In quantifying the beneficial effect of dietary interventions in healthy subjects, nutrition research meets a number of new challenges. Inter individual variation in biomarker values often is larger than the effect related to the intervention. Healthy subjects have a remarkable capacity to maintain homeostasis, both through direct metabolic regulation, metabolic compensation of altered diets, and effective defence and repair mechanisms in oxidative and inflammatory stress. Processes involved in these regulatory activities essentially different from processes involved in early onset of diet related diseases. So, new concepts and approaches are needed to better quantify the subtle effects possibly achieved by dietary interventions in healthy subjects. Apart from quantification of the genotype and food intake (these are discussed in separate reviews in this series), four major areas of innovation are discussed: the biomarker profile concept, perturbation of homeostasis combined with omics analysis, imaging, modelling and fluxes. All of these areas contribute to a better understanding and quantification of the nutritional phenotype.

Keywords: Nutritional phenotype, Homeostasis, Perturbation, Imaging

Health status quantification

Nutrition research is focused on the impact of foods on health. Traditionally, biomarkers related to (the onset of) disease or organ damage were used to quantify the effects. With the emerging drive to focus on the exploitation of food for health optimization and disease prevention, it becomes necessary to quantify phenotypic changes which are very close to, or even within the range of the healthy state. This imposes major challenges, because diet-induced changes in phenotype usually are very small and hard to quantify and the system rapidly re-establishes normal homeostasis. Moreover, these changes usually are smaller than the inter-individual variations within a healthy phenotype [21, 62]. Thus, accurate quantification of the effect of nutrients on health is a major bottleneck for progress. This is true for genetically defined sub-groups as well as for nutrition research in general. The research area of nutrigenomics has made enormous progress in recent years, applying omics technologies in the diet-health relationship [10, 19, 34, 52]. Yet, this has primarily focused on unravelling mechanisms and biomarker profiles. The aim of this review is to consider the different aspects of` quantification of health effects and provide specific recommendations. The term ‘nutritional phenotype’ has been introduced with this purpose in mind [72], and is defined as a set of integrated genetic, transcriptomic, proteomic, metabolomic, functional and behavioral data, which provide the basis for assessment of human nutritional status and health.

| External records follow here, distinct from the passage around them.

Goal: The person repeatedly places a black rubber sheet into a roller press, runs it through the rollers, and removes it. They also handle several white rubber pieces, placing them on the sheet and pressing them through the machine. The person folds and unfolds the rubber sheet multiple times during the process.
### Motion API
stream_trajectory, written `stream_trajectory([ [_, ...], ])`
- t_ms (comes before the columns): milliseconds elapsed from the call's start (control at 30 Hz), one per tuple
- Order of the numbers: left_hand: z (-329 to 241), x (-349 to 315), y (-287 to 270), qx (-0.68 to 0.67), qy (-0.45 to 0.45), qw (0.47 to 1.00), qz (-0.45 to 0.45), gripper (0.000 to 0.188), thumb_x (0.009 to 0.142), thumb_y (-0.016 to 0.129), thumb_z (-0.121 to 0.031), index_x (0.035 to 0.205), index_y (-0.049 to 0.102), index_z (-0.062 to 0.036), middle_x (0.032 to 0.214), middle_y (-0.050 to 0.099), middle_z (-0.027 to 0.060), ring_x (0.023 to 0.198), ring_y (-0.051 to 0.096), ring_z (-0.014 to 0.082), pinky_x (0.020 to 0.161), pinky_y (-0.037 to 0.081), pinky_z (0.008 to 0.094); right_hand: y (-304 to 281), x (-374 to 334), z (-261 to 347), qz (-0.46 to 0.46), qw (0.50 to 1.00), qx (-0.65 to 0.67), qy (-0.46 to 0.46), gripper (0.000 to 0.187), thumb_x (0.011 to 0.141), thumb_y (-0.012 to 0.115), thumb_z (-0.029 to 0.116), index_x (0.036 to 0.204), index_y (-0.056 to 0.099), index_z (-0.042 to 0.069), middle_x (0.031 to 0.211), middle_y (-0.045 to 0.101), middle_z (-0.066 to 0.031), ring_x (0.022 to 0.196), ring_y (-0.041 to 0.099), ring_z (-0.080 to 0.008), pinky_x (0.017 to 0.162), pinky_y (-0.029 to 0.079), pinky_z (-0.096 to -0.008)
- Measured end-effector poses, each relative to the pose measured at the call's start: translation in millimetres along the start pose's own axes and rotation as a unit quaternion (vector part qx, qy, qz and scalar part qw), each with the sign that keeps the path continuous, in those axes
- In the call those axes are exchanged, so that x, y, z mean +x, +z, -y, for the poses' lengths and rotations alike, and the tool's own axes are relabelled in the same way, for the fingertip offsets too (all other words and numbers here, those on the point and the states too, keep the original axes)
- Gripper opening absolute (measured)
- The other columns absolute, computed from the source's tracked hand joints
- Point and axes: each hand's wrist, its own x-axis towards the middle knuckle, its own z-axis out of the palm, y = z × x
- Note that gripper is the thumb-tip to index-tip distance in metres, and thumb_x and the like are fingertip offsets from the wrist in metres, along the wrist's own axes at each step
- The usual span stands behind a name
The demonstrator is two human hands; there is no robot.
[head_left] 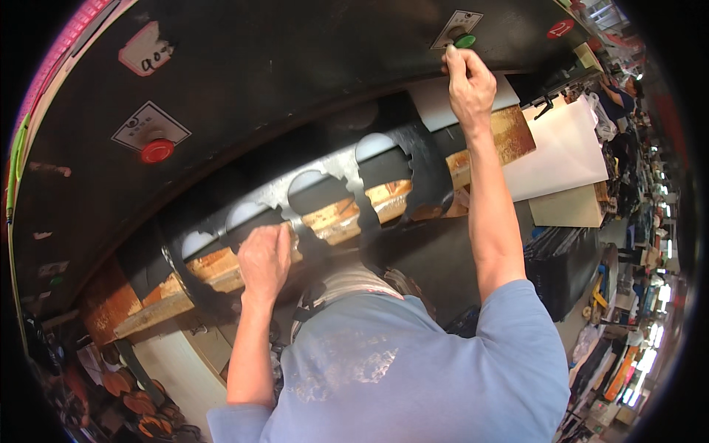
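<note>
A black sheet (425, 159) with a row of large cut-out holes stretches across the front of a dark machine. My left hand (266, 258) is closed on the near edge of this sheet, between two holes; its fingertips are partly hidden. Higher and to the right, my right hand (473, 88) is raised with its fingers curled in. Its thumb tip is right by a green push button (464, 40) on the machine's dark front panel (295, 52). I cannot tell whether the thumb touches the button. Nothing shows inside the right hand.
A red push button (157, 150) sits on the panel's left. Worn wooden boards (151, 314) lie under the sheet. On the right are a white sheet (569, 148) and a black plastic-covered stack (561, 258). Another person (624, 96) is at the far right. Brown pieces (140, 402) are piled lower left.
</note>
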Motion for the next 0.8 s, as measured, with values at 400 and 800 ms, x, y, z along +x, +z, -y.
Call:
stream_trajectory([
  [400,-10,10,0,-0.014,-0.017,0.999,-0.035,0.024,0.098,0.076,-0.012,0.079,0.068,-0.0008,0.072,0.064,0.0175,0.069,0.065,0.0378,0.064,0.051,0.0459,-17,-157,-24,0.068,0.986,-0.151,0.001,0.024,0.096,0.077,0.015,0.077,0.067,0.004,0.071,0.061,-0.0106,0.069,0.063,-0.0325,0.065,0.05,-0.0441],
  [800,-33,-6,18,0.066,-0.032,0.995,-0.063,0.027,0.089,0.087,-0.025,0.087,0.07,-0.0047,0.082,0.066,0.0105,0.082,0.064,0.0327,0.075,0.052,0.0452,-26,-154,-22,0.087,0.991,-0.073,0.064,0.023,0.095,0.078,0.016,0.079,0.07,0.003,0.069,0.061,-0.0083,0.063,0.06,-0.0261,0.062,0.048,-0.0393],
])
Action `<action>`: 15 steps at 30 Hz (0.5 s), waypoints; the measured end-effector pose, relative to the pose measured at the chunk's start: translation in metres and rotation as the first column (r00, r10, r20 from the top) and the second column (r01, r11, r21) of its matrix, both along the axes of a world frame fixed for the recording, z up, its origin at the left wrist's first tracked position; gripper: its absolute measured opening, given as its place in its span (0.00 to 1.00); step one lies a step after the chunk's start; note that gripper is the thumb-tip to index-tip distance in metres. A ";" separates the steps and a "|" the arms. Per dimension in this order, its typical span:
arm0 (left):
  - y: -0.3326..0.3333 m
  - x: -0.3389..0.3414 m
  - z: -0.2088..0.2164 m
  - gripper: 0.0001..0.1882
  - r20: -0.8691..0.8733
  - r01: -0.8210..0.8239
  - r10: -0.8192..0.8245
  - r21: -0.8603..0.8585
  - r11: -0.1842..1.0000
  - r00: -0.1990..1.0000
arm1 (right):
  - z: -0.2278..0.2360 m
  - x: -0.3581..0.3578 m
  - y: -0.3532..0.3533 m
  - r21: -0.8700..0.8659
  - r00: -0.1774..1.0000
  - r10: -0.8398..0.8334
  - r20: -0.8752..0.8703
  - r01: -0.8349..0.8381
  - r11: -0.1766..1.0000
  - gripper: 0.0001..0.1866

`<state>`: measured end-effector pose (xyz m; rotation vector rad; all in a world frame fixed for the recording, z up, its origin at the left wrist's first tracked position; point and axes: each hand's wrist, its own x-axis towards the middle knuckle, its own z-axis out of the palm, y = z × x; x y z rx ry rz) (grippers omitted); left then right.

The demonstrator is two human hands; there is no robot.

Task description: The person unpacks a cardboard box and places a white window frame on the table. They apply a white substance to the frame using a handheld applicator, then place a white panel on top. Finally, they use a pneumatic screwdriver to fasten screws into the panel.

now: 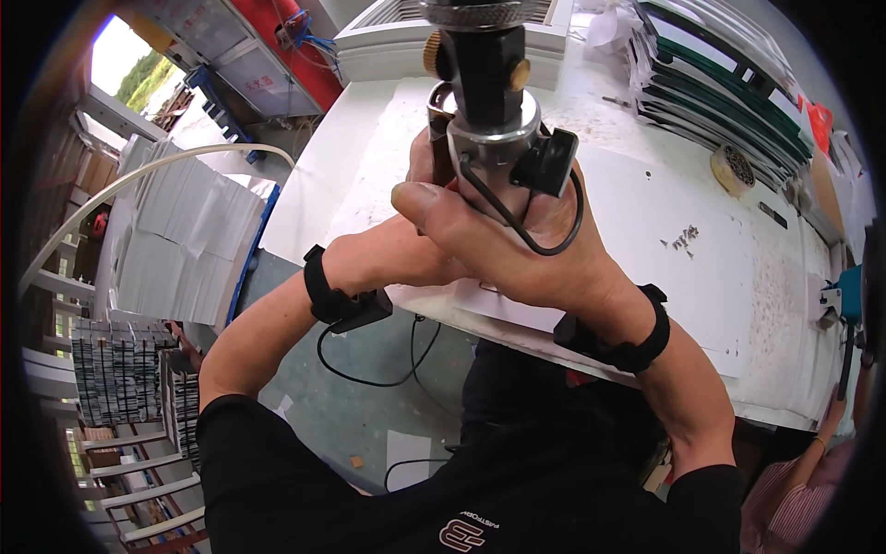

In a limited number of cases the phenotype is strongly and straightforwardly correlated to genotype (e.g. phenylalanine ketonuria), but the nutrition—genotype—phenotype relation is relevant even in cases where no straight forward translation from genotype to phenotype is possible [11]. Recent emerging knowledge on the epigenetic variation of this genotype-phenotype relationship allows a more precise understanding of the plasticity of our phenotype and the impact of nutrition on this.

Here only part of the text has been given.